In this day and age of retired players suing the NFL for bazillions of dollars over health issues, you would think that teams would do everything in their power to ensure maximum safety at all times. Not so. For the most recent example of folks apparently prioritizing possibly winning a single game over the long-term wellbeing of individual players, look no further than Dec. 9’s showdown between the Washington Redskins and Baltimore Ravens.
In that game, you will recall, Robert Griffin III was forced out of the game after taking a particularly brutal-looking hit. He would return one play later.
(via The Big Lead)
On the Monday following that outing, Mike Shanahan was asked why he permitted his superstar quarterback’s return.
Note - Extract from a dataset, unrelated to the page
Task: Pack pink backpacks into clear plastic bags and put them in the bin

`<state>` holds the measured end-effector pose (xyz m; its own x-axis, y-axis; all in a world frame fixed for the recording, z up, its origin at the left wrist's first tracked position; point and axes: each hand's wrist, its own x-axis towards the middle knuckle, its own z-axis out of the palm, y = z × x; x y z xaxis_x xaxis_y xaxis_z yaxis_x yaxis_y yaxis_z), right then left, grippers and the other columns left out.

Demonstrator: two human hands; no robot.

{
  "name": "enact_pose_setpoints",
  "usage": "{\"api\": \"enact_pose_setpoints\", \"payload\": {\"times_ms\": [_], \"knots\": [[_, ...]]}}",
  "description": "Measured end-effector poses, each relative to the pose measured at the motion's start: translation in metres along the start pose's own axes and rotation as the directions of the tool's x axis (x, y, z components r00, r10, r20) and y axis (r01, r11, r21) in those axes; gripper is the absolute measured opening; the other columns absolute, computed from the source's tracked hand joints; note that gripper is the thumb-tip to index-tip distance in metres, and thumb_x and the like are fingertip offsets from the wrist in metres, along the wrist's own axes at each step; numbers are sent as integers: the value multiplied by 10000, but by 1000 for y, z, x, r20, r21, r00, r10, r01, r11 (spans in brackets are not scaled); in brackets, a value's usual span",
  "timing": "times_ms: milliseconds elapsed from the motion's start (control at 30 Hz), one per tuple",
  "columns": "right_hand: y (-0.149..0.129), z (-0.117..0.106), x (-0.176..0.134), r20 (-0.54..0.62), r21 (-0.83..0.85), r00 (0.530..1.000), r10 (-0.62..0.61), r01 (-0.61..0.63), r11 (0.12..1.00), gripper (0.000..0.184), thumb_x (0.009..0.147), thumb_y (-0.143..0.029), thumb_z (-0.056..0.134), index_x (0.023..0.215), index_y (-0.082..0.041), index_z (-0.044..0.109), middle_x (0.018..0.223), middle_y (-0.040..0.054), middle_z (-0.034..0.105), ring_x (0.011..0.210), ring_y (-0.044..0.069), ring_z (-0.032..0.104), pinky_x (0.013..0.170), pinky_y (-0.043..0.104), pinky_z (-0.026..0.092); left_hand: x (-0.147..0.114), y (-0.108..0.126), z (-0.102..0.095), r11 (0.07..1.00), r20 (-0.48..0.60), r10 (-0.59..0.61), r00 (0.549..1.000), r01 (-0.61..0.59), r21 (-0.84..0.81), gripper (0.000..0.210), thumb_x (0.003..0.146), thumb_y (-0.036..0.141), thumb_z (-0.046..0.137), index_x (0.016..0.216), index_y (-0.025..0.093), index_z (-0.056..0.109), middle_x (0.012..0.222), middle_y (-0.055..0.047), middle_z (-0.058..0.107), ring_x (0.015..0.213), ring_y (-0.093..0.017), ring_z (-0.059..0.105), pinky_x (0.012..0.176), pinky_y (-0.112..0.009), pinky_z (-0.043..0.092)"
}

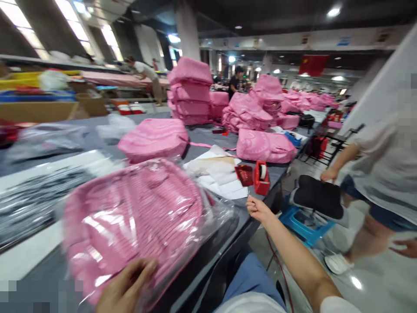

"He's on the sidelines with Dr. Andrews. He had a chance to look at him and he said he could go back in," Shanahan said (via USA Today). "(I said) 'Hey, Dr. Andrews, can Robert go back in?'
'Yeah, he can go back in.'
'Robert, go back in.'
"That was it," Shanahan said.
Dr. Andrews, for his part, doesn’t remember the conversation going anything like that.
"(Griffin) didn't even let us look at him," Andrews said. "He came off the field, walked through the sidelines, circled back through the players and took off back to the field. It wasn't our opinion.
"We didn't even get to touch him or talk to him. Scared the hell out of me."
This is undoubtedly not the first time a head coach brazenly (and without hesitation) lied to the media about his player’s injury; it does speak volumes, however, about how little all of these upper level figures value their guys – even if they’re superstars.